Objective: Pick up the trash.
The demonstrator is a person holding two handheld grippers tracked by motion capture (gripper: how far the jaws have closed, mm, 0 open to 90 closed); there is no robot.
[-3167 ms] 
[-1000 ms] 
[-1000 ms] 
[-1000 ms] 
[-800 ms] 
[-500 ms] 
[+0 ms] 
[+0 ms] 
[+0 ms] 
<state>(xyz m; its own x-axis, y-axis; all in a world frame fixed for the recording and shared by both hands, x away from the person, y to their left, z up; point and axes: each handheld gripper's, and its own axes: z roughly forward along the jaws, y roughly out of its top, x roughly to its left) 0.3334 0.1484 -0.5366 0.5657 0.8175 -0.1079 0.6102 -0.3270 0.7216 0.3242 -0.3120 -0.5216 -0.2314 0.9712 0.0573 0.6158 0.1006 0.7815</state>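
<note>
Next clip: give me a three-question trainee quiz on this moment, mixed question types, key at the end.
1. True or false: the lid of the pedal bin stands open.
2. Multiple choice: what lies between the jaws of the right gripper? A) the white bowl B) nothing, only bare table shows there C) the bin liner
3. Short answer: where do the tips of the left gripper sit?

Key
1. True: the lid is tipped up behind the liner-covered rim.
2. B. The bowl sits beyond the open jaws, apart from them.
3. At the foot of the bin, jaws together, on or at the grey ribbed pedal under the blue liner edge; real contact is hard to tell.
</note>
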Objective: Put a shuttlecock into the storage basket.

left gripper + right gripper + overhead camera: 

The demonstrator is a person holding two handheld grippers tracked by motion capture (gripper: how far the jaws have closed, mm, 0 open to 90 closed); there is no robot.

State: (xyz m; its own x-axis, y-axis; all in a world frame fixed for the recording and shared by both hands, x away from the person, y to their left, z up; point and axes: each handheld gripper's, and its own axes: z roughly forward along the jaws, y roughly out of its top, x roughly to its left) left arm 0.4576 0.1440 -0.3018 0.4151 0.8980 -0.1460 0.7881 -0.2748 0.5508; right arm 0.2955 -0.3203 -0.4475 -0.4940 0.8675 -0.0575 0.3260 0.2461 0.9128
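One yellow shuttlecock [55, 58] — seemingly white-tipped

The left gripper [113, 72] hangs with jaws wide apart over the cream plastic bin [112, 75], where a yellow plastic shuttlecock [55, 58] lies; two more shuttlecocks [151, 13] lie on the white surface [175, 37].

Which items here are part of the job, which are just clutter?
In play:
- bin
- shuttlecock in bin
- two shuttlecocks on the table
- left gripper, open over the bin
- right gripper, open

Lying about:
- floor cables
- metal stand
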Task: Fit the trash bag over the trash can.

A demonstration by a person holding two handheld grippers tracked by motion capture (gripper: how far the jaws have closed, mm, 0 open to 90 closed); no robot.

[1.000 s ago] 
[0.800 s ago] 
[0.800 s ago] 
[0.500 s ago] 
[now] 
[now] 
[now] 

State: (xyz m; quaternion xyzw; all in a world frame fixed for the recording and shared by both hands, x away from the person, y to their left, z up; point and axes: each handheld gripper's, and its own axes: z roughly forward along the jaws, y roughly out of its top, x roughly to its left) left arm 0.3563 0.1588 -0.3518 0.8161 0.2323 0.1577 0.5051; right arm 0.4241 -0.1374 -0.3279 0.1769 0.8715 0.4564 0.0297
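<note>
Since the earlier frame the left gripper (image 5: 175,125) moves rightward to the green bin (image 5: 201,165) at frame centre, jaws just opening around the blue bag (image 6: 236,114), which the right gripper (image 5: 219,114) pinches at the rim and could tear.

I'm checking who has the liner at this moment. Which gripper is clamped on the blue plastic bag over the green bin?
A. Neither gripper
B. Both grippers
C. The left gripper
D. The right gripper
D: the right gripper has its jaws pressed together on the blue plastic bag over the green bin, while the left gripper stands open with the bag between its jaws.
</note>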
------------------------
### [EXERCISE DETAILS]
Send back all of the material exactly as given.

### [RESULT]
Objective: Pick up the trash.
The demonstrator is a person holding two handheld grippers tracked by motion capture (gripper: how far the jaws have closed, mm, 0 open to 90 closed); there is no robot.
[-3167 ms] 
[-1000 ms] 
[-1000 ms] 
[-1000 ms] 
[-800 ms] 
[-500 ms] 
[+0 ms] 
[+0 ms] 
[+0 ms] 
<state>(xyz m; its own x-axis, y-axis; all in a world frame fixed for the recording and shared by both hands, x away from the person, y to their left, z up; point and axes: each handheld gripper's, and its own axes: z roughly forward along the jaws, y roughly out of its top, x roughly to its left) 0.3334 0.1484 -0.5366 0.5657 0.8175 -0.1079 0.6102 -0.3270 0.7216 0.3242 -0.3120 -0.5216 -0.2314 0.9712 0.0573 0.6158 0.1006 0.7815</state>
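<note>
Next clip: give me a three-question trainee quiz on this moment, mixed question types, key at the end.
1. True or false: the lid of the pedal bin stands open.
2. Multiple choice: what lies between the jaws of the right gripper? A) the white bowl B) nothing, only bare table shows there C) the bin liner
3. Short answer: where do the tips of the left gripper sit?

Key
1. True: the lid is tipped up behind the liner-covered rim.
2. B. The bowl sits beyond the open jaws, apart from them.
3. At the foot of the bin, jaws together, on or at the grey ribbed pedal under the blue liner edge; real contact is hard to tell.
</note>
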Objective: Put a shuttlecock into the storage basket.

left gripper + right gripper + overhead camera: 

The demonstrator is a person holding two handheld grippers tracked by motion capture (gripper: how far the jaws have closed, mm, 0 open to 90 closed); there is no robot.

State: (xyz m; its own x-axis, y-axis; all in a world frame fixed for the recording and shared by both hands, x away from the person, y to their left, z up; point and axes: each handheld gripper's, and its own axes: z roughly forward along the jaws, y roughly out of its top, x roughly to its left) left arm 0.4576 0.1440 -0.3018 0.4151 0.8980 -0.1460 0.7881 -0.2748 0.5508; right arm 0.2955 -0.3203 -0.4475 -0.4940 0.8675 -0.0575 0.3260 0.2461 0.9128
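One yellow shuttlecock [55, 58] — seemingly white-tipped

The left gripper [113, 72] hangs with jaws wide apart over the cream plastic bin [112, 75], where a yellow plastic shuttlecock [55, 58] lies; two more shuttlecocks [151, 13] lie on the white surface [175, 37].

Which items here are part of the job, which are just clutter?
In play:
- bin
- shuttlecock in bin
- two shuttlecocks on the table
- left gripper, open over the bin
- right gripper, open

Lying about:
- floor cables
- metal stand
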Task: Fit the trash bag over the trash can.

A demonstration by a person holding two handheld grippers tracked by motion capture (gripper: how far the jaws have closed, mm, 0 open to 90 closed); no robot.

[1.000 s ago] 
[0.800 s ago] 
[0.800 s ago] 
[0.500 s ago] 
[now] 
[now] 
[now] 

State: (xyz m; quaternion xyzw; all in a world frame fixed for the recording and shared by both hands, x away from the person, y to their left, z up; point and axes: each handheld gripper's, and its own axes: z roughly forward along the jaws, y roughly out of its top, x roughly to its left) left arm 0.3563 0.1588 -0.3518 0.8161 0.2323 0.1577 0.5051; right arm 0.4241 -0.1374 -0.3279 0.1769 0.8715 0.4564 0.0297
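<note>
Since the earlier frame the left gripper (image 5: 175,125) moves rightward to the green bin (image 5: 201,165) at frame centre, jaws just opening around the blue bag (image 6: 236,114), which the right gripper (image 5: 219,114) pinches at the rim and could tear.

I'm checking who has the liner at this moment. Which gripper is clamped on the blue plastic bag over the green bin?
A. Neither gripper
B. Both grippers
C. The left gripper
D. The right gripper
D: the right gripper has its jaws pressed together on the blue plastic bag over the green bin, while the left gripper stands open with the bag between its jaws.
</note>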

The exercise calls for nothing further.